United States Senator from Montana
- In office March 4, 1913 – March 2, 1933
- Preceded by: Joseph M. Dixon
- Succeeded by: John E. Erickson

Personal details
- Born: June 12, 1859 Two Rivers, Wisconsin, U.S.
- Died: March 2, 1933 (aged 73) Wilson, North Carolina, U.S.
- Resting place: Resurrection Cemetery, Helena, Montana, U.S.
- Party: Democratic
- Spouses: ; Elinor McClements ​ ​(m. 1889; died 1917)​ ; Mina Nieves Perez Chaumont de Truffin ​ ​(m. 1933)​
- Children: 1
- Education: University of Wisconsin Law School

= Thomas J. Walsh =

American lawyer and politician

Thomas James Walsh (June 12, 1859 – March 2, 1933) was an American lawyer and Democratic Party politician from Helena, Montana who represented Montana in the US Senate from 1913 to 1933. He was initially elected by the state legislature, and from 1918 on by popular vote, in keeping with the requirements of the Seventeenth Amendment to the United States Constitution.

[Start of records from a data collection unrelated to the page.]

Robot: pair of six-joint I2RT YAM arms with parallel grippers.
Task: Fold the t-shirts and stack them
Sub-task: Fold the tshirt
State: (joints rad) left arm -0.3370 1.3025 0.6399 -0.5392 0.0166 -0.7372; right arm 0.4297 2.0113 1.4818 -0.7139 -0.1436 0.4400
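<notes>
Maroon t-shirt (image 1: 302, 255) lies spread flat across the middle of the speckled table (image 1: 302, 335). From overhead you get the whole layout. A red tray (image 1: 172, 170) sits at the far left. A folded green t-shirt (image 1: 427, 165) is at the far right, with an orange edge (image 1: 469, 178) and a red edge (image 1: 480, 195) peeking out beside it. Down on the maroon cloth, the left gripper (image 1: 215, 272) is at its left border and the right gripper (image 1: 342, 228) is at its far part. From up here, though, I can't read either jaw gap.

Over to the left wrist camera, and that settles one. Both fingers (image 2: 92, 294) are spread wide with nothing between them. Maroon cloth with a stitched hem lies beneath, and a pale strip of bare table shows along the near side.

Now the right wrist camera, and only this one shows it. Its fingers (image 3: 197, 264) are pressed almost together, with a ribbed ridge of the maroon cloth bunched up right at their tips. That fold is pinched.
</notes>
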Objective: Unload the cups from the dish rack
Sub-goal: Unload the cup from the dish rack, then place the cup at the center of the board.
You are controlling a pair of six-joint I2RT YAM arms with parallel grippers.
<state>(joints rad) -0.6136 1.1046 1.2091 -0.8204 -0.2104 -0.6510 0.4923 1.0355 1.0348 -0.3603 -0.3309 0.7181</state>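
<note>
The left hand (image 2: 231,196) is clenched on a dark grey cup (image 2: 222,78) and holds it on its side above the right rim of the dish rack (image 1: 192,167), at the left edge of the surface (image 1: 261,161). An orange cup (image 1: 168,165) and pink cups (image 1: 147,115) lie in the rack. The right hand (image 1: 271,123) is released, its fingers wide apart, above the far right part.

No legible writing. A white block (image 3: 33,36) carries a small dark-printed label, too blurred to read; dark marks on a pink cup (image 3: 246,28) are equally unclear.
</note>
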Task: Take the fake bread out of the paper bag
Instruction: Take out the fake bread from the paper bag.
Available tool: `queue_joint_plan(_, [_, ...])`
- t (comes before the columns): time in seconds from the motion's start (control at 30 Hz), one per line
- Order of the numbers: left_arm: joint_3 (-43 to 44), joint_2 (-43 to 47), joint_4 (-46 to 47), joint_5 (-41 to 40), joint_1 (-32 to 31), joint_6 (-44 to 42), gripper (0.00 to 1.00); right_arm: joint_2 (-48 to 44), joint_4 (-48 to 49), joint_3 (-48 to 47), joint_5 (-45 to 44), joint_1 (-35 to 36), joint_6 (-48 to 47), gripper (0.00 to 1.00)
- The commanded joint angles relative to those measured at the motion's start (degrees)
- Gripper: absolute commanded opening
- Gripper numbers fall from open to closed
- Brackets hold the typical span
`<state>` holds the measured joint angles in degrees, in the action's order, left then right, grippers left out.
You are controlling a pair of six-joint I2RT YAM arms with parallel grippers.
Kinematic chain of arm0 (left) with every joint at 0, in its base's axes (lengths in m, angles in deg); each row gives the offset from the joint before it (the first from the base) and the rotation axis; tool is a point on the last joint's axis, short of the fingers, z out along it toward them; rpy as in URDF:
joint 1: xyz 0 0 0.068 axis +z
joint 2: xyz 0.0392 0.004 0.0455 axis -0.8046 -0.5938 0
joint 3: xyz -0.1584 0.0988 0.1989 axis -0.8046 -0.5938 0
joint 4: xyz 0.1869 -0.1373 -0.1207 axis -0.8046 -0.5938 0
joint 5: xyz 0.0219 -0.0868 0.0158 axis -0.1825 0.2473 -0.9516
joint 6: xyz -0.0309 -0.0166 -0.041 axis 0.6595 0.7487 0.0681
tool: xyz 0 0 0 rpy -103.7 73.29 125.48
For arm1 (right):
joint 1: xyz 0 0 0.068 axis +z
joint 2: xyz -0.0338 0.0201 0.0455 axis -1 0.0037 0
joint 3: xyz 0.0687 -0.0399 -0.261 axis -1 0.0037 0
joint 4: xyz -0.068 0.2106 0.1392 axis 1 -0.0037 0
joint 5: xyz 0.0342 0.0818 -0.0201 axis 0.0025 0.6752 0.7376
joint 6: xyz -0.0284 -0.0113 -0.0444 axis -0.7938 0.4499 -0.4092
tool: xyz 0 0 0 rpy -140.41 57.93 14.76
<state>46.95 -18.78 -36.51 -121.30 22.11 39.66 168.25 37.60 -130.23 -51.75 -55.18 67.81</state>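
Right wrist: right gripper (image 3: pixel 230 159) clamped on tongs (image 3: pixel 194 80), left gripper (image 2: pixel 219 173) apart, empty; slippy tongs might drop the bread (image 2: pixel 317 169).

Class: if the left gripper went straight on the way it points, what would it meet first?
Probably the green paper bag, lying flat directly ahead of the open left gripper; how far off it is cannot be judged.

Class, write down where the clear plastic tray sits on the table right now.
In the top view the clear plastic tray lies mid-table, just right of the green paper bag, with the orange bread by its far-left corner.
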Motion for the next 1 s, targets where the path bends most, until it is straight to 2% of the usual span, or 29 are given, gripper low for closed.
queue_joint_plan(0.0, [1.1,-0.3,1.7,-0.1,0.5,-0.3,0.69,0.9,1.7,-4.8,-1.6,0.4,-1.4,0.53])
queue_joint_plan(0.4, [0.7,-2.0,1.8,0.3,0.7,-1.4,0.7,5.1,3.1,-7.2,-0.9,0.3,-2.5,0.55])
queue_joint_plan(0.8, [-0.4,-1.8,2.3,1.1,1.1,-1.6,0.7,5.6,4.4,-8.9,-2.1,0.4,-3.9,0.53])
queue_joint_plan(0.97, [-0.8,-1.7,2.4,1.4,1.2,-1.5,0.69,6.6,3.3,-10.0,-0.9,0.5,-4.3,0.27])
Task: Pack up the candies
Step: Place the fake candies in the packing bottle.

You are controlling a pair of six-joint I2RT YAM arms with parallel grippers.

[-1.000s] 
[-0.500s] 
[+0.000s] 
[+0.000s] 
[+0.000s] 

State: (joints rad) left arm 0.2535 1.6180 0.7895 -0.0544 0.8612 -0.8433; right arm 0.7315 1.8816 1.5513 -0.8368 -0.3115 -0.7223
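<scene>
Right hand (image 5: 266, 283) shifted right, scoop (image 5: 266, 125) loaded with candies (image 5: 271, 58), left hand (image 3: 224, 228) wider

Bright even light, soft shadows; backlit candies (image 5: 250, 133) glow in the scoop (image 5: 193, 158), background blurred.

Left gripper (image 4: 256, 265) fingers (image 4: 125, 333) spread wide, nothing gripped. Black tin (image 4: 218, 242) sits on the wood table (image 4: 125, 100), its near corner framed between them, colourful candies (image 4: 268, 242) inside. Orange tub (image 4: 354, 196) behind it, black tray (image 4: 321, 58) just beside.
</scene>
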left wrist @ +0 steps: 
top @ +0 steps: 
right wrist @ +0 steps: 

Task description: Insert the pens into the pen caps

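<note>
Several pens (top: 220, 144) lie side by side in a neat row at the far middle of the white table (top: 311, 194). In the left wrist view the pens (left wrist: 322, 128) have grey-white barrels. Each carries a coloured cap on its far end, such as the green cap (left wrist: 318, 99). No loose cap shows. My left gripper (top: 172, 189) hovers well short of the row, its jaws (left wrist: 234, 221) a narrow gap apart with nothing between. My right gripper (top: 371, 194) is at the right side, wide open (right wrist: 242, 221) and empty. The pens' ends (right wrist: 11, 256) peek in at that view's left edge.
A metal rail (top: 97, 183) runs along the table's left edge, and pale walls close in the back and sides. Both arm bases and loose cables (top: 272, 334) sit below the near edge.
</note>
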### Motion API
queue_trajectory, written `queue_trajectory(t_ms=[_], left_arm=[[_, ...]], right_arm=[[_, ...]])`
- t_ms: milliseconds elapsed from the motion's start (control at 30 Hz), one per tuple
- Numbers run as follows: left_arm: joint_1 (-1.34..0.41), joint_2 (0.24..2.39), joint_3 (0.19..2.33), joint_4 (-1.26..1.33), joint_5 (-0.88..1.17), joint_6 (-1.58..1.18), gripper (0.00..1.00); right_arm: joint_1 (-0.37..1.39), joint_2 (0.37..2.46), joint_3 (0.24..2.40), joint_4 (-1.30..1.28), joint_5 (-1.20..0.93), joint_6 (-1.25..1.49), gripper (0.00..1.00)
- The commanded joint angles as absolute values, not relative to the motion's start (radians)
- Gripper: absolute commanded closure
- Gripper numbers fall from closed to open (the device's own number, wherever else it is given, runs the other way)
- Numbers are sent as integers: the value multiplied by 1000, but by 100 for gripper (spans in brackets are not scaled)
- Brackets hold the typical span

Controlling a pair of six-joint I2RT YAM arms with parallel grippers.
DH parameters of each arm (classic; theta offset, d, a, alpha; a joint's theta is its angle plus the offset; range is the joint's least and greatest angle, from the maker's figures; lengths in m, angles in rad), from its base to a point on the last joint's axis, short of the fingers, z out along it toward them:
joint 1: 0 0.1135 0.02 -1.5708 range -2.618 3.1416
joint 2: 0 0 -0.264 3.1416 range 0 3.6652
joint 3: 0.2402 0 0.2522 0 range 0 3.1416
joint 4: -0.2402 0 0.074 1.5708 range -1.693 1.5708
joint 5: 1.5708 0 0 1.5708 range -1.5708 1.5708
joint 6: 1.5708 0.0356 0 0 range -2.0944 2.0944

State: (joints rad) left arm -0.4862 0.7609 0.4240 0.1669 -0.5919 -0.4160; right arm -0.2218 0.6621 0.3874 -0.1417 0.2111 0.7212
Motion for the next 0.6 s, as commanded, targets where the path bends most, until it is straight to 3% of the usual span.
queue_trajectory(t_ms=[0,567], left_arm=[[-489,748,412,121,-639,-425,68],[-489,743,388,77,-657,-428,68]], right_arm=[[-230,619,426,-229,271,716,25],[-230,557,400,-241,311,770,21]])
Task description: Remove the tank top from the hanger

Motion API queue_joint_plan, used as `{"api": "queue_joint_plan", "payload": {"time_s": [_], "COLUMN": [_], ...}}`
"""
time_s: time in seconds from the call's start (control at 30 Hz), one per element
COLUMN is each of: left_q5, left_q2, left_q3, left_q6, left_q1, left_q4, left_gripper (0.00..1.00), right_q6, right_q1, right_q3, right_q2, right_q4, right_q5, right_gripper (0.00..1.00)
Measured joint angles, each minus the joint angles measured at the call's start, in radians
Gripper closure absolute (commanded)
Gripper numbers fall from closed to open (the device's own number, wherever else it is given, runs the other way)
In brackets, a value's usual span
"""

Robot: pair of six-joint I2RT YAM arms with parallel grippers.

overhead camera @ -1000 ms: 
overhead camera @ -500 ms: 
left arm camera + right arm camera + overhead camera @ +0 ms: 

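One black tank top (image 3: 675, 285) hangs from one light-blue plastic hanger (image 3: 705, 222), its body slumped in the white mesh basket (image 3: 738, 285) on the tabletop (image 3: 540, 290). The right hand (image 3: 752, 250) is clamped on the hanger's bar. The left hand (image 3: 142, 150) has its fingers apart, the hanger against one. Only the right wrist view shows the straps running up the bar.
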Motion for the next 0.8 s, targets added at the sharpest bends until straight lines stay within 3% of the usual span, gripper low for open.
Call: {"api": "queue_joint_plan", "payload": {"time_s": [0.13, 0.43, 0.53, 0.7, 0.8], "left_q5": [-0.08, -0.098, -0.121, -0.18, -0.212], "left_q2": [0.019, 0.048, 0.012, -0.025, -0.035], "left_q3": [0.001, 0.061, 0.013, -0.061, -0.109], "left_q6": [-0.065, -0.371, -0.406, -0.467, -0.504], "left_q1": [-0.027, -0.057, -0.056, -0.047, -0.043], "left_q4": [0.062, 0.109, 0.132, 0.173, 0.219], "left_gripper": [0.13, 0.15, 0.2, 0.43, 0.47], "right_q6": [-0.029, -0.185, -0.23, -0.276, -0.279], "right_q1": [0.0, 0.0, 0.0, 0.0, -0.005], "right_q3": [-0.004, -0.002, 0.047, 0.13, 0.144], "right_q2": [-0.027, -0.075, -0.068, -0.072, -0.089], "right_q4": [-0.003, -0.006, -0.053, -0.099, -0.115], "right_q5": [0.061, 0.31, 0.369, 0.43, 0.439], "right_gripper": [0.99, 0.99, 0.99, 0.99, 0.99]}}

Walsh had a national reputation as a liberal. He died before he could serve President-elect Franklin D. Roosevelt, who chose him as his Attorney General.

==Background==
Walsh was born in Two Rivers, Wisconsin on June 12, 1859, the son of Irish Catholic immigrants, Bridget (Comer) and Felix Walsh; his father was an active Democrat and was elected as a member of the local school board.

Walsh taught school while attending the University of Wisconsin Law School. He graduated in 1884 and was admitted to the bar. He moved to Redfield, Dakota Territory to practice law. In August 1889, he married Elinor McClements (1859–1917). They had a daughter, Genevieve, born in 1890.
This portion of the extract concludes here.